The Paris Apocalypse is a bridge between earlier native English Apocalypse manuscripts and imported French Gothic. Its traditional layout and style may reflect the conservative tastes of its wealthy patron or it may have been conceived as a union of an essentially English style with the new Gothic with the intent of serving as a unique gift for a royal recipient. Regardless, the result is a spectacular example of the best of English manuscript production in the mid-thirteenth century.
Exquisite Work of the Sarum Master
The Master of Sarum worked in the years around 1250 in or near Salisbury, England. His hand is seen in several manuscripts including the Amesbury Psalter (Oxford, All Souls College, ms. 6), the Henry Chichester Missal (Manchester, John Rylands Library, ms. 24), and the Bible of William of Hales (London, British Library, Royal 1 B XII).
The hand of the skilled colorist compares to that of the Evesham Psalter (London, British Library, Add. MS 44874).
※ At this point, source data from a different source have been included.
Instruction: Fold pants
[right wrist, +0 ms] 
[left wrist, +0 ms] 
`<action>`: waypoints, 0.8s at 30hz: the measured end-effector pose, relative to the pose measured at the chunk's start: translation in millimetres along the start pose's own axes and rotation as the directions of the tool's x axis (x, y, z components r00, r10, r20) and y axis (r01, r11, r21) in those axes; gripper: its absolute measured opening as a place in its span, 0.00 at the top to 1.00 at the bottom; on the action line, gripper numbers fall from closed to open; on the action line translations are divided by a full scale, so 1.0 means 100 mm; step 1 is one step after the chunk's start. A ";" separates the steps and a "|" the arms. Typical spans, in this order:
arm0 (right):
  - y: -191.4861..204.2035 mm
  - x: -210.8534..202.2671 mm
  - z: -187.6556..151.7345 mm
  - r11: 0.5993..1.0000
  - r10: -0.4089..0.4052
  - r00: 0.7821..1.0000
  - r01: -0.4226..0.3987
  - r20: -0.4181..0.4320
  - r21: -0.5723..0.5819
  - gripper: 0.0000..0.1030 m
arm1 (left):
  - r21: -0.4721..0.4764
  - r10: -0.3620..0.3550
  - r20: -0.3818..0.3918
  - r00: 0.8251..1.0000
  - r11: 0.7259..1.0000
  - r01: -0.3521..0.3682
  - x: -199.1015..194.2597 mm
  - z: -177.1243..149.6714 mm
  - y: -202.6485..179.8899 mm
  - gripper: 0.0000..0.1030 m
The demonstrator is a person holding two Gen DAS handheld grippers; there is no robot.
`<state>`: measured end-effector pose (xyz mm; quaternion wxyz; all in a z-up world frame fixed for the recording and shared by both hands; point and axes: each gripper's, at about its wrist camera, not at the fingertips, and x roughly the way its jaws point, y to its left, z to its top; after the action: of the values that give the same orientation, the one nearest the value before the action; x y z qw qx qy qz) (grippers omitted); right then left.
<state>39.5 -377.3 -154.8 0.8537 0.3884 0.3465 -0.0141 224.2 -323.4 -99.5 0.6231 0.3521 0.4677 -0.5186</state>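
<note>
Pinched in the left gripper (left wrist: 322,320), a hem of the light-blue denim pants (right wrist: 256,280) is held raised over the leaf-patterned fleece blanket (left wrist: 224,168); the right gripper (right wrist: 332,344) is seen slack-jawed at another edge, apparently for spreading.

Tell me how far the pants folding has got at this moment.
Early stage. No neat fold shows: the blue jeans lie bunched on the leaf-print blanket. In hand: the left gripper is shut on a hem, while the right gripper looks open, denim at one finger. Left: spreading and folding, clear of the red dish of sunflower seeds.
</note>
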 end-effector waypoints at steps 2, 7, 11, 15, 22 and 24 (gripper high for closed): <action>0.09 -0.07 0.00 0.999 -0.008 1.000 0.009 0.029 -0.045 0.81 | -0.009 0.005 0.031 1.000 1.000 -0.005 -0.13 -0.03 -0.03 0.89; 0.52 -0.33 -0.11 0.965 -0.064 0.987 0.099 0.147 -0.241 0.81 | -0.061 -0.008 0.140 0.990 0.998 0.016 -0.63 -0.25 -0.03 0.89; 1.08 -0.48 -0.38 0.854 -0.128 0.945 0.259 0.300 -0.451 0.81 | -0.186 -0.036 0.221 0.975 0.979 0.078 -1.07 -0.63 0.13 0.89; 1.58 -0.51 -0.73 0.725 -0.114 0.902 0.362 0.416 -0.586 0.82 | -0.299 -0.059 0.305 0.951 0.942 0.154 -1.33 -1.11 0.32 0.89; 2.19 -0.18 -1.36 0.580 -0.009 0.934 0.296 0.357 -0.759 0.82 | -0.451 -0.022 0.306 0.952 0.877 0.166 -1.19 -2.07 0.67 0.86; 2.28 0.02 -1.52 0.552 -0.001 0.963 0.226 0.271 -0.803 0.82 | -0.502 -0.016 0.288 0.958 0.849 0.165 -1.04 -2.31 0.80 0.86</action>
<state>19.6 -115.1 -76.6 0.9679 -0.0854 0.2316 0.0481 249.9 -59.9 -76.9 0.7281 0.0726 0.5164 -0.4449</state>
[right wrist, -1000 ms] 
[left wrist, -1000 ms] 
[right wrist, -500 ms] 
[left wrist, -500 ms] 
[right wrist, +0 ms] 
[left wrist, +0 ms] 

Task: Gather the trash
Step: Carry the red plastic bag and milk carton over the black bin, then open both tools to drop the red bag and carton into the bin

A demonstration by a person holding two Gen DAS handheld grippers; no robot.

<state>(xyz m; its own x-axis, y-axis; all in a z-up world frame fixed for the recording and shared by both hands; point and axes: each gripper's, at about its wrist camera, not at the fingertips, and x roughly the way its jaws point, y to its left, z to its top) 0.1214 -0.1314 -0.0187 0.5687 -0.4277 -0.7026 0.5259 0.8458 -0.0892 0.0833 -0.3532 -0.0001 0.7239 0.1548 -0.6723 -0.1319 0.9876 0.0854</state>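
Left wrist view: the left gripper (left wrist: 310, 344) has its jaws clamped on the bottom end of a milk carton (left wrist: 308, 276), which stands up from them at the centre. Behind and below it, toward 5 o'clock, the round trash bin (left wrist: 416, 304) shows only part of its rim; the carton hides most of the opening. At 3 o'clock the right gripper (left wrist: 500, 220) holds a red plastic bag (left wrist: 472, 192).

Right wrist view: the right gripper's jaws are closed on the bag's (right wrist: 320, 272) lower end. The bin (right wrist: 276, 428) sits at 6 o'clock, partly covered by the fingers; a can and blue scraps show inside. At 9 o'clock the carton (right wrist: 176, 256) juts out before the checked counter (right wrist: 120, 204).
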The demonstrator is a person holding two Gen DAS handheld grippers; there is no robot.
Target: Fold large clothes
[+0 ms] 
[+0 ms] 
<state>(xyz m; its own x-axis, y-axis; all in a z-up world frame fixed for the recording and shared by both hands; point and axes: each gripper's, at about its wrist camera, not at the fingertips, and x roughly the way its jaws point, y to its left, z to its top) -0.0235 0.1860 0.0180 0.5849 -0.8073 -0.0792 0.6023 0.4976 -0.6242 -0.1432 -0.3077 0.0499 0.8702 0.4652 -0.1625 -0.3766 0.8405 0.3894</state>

This manuscript preserves the highest level of early Gothic artistic achievement and may be the result of the best practitioners being brought together on a special commission rather than being the work of a singular workshop.
The Far-Reaching Tradition of the English Apocalypse
At least fifty English Apocalypse manuscripts survive from the thirteenth and fourteenth centuries. The Paris Apocalypse is among the earliest and exists within a trio of similar contemporary manuscripts, the others being New York, Pierpont Morgan MS M. 524, and Oxford, Bodleian Library MS. Auct. D. 4. 17. All three have a nearly identical pictorial cycle and traditional style.
The creation of a notable work often creates a trend among the elite. A remarkable work such as the Paris Apocalypse is instrumental in inspiring derivative versions. The detailed and engaging iconography created for these manuscripts also inspired medieval artists beyond the books themselves, appearing in the tapestries, sculptures, and wall paintings of the time.
A Book Bound for Royalty
Although the original patron of the Paris Apocalypse is unknown, the fact that it entered the possession of Charles V of France by the early fourteenth century suggests that it was created for the highest echelons of English society. The volume is listed in the Louvre inventories from 1380 to 1424.
It was repatriated to England as part of John, Duke of Bedford’s collection and later purchased by Louis de Bruges. It entered the Royal Library at Blois through his son, Jean, where it remained from 1544 to 1682. It was displayed at the Bibliothèque Nationale in 1881.
As described in 1411, the manuscript was “covered with plain red leather and two small latten clasps”, however the present binding dates to the seventeenth century: red Moroccan leather featuring gilded tooling with a central wreath containing the French royal crest. “Apoc Avec Figur” is impressed on the spine.